Look through the data below, and copy each line that carries the word "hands".

• [DATA UNDER STUDY]:
___

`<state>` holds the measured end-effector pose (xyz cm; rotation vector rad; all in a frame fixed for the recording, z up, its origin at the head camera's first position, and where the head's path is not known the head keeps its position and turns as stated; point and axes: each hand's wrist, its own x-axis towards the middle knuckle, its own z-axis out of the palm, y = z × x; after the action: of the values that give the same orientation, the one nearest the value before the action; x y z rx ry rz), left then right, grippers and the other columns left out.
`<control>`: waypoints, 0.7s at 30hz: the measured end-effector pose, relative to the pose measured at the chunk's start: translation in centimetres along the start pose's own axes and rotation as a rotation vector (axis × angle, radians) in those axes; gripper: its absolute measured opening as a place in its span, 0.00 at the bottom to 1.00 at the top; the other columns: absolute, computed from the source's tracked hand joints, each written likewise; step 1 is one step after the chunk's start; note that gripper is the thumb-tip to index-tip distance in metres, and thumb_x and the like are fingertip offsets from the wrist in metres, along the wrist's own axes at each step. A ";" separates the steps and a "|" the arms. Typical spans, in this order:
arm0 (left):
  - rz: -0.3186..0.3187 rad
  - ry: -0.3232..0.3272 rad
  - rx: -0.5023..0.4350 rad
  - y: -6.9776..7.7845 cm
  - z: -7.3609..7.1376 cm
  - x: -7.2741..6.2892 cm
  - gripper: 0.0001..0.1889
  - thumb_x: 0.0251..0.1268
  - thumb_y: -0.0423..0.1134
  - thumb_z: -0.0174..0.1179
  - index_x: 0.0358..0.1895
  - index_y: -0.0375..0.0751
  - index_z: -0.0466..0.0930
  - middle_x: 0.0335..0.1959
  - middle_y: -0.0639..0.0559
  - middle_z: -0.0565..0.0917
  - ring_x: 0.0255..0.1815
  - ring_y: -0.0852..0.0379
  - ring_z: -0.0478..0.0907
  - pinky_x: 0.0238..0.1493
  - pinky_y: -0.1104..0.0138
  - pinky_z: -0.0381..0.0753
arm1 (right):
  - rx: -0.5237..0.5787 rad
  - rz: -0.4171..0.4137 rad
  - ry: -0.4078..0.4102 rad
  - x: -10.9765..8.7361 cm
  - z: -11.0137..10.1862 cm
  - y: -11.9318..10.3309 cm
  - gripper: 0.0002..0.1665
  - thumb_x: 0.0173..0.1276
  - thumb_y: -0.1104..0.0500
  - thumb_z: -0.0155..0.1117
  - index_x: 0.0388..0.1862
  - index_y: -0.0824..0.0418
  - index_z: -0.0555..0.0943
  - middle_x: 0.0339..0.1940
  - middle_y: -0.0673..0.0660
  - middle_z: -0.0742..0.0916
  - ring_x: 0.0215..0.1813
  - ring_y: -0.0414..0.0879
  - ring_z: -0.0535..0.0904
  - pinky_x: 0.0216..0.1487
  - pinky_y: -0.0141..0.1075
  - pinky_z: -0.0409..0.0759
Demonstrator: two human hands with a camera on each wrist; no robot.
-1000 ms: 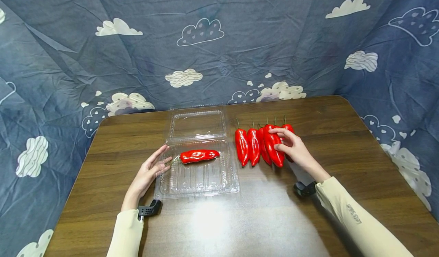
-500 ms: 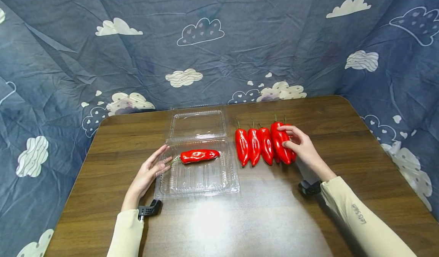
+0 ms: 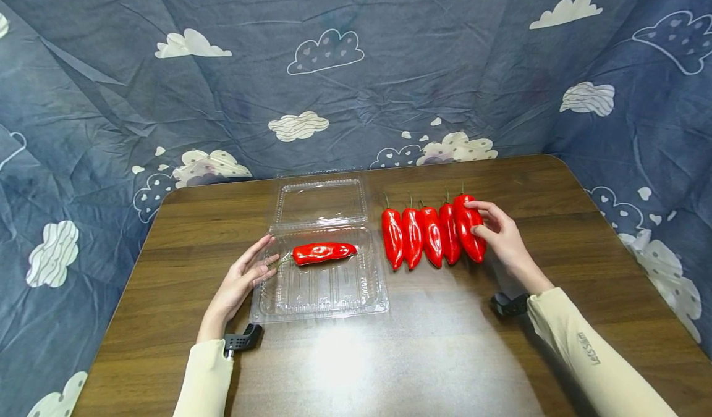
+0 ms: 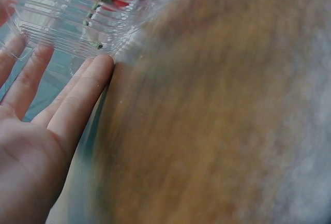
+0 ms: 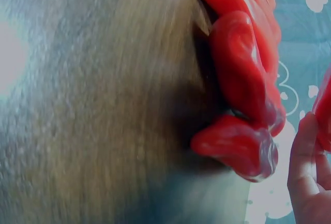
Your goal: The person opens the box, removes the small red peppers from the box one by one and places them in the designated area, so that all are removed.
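A clear plastic clamshell box (image 3: pixel 319 312) lies opened out at the left of the table. In its base rests one red pepper (image 3: pixel 324 253), crosswise, stem to the left. My left hand (image 3: pixel 236 284) touches the box's left side with fingers extended; the left wrist view shows the fingertips (image 4: pixel 103 63) at the ribbed wall. To the right, several red peppers (image 3: pixel 411 239) lie side by side, stems pointing away. My right hand (image 3: pixel 503 241) grips another red pepper (image 3: pixel 470 228) between thumb and fingers, raised over the row's right end. The right wrist view shows it apart from the pepper (image 5: pixel 235 146) below.
The wooden table (image 3: pixel 423 355) has a bright glare spot near the front. Its far edge meets a blue cloth (image 3: pixel 311 102) printed with clouds. Behind the base, the box's lid (image 3: pixel 321 201) lies flat. Each wrist wears a black camera (image 3: pixel 508 304).
The right hand has carried its pepper rightward along the row, uncovering the peppers it passed over. The left hand and the box stay where they were.
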<state>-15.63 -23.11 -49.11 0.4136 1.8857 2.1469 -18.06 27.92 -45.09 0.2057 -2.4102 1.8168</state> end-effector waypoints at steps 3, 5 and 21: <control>0.000 0.001 -0.001 0.0 0.0 0.0 0.32 0.70 0.23 0.43 0.75 0.37 0.49 0.75 0.39 0.50 0.70 0.33 0.55 0.61 0.61 0.71 | -0.007 0.006 0.030 0.0 -0.3 0.1 0.23 0.65 0.70 0.53 0.61 0.68 0.71 0.49 0.50 0.78 0.44 0.41 0.76 0.39 0.25 0.76; -0.001 0.000 0.000 0.0 0.0 0.0 0.31 0.70 0.23 0.43 0.75 0.38 0.49 0.75 0.39 0.50 0.70 0.34 0.55 0.61 0.61 0.71 | -0.018 0.005 0.048 0.0 -0.6 0.2 0.23 0.65 0.69 0.52 0.61 0.68 0.71 0.50 0.49 0.78 0.45 0.40 0.75 0.40 0.24 0.76; -0.002 -0.005 0.001 0.1 0.0 0.1 0.32 0.70 0.24 0.44 0.75 0.38 0.50 0.76 0.40 0.50 0.70 0.33 0.54 0.61 0.62 0.71 | -0.010 0.037 0.107 0.0 -2.0 1.4 0.25 0.67 0.69 0.51 0.63 0.65 0.72 0.52 0.46 0.76 0.48 0.40 0.74 0.39 0.23 0.77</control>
<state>-15.71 -23.13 -49.00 0.4167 1.8839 2.1417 -18.27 30.27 -45.90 0.0615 -2.3646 1.7817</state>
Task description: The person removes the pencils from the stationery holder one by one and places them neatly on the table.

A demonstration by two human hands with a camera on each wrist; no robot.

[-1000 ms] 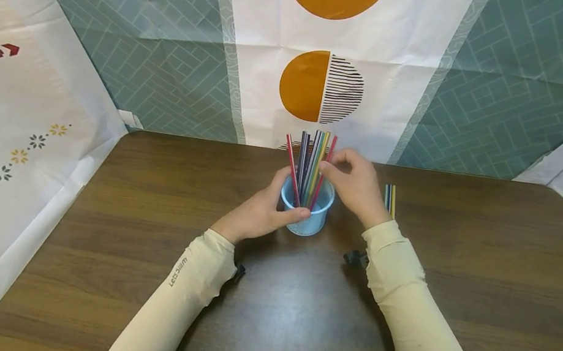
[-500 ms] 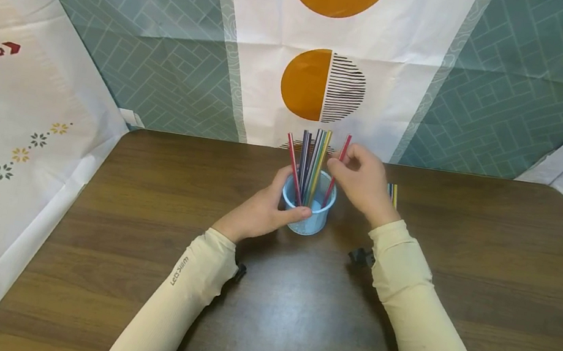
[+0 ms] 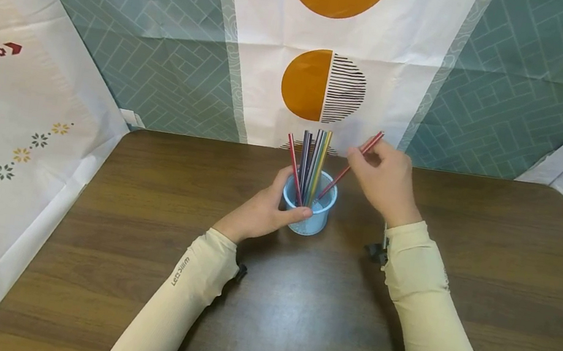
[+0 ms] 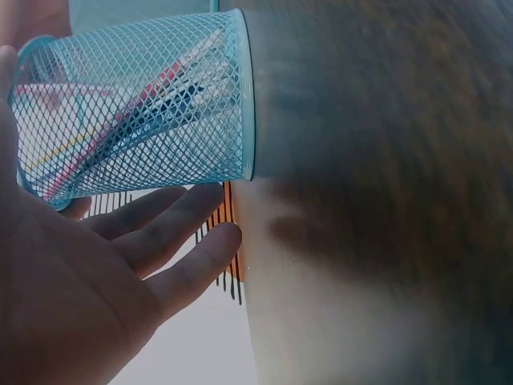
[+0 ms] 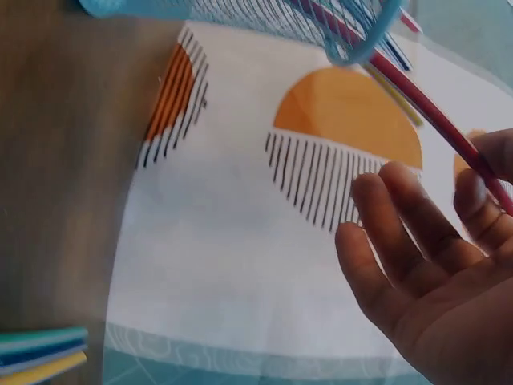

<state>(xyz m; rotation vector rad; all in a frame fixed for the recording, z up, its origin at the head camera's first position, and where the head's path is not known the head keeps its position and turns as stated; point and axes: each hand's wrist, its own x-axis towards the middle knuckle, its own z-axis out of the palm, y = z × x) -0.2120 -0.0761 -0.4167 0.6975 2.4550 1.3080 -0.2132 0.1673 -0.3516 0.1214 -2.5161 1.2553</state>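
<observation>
A light-blue mesh pencil cup (image 3: 313, 221) stands upright on the table, with several coloured pencils (image 3: 317, 163) leaning inside it. My left hand (image 3: 267, 210) holds it near the rim, thumb across the front; in the left wrist view the lower fingers stretch out beside the mesh. Thumb and forefinger of my right hand (image 3: 384, 177) pinch a red pencil (image 3: 350, 167) near its upper end. That pencil slants down to the left, its lower end inside the cup. The other right fingers, seen in the right wrist view, are spread and loosely bent.
Green, blue and yellow pencils (image 5: 44, 357) show at the lower left of the right wrist view, right of the cup; my right hand hides them in the head view. The brown wooden table (image 3: 291, 320) meets a patterned cloth backdrop (image 3: 254, 71) at its far edge.
My right hand has moved right with the red pencil, which tilts from nearly upright to a strong slant. The pencils on the right became hidden. My left hand and the cup stay put.
</observation>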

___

• [RESULT]:
Demonstrator: two human hands with a camera on each wrist; no robot.
A demonstration by two human hands with a camera on each wrist; no robot.

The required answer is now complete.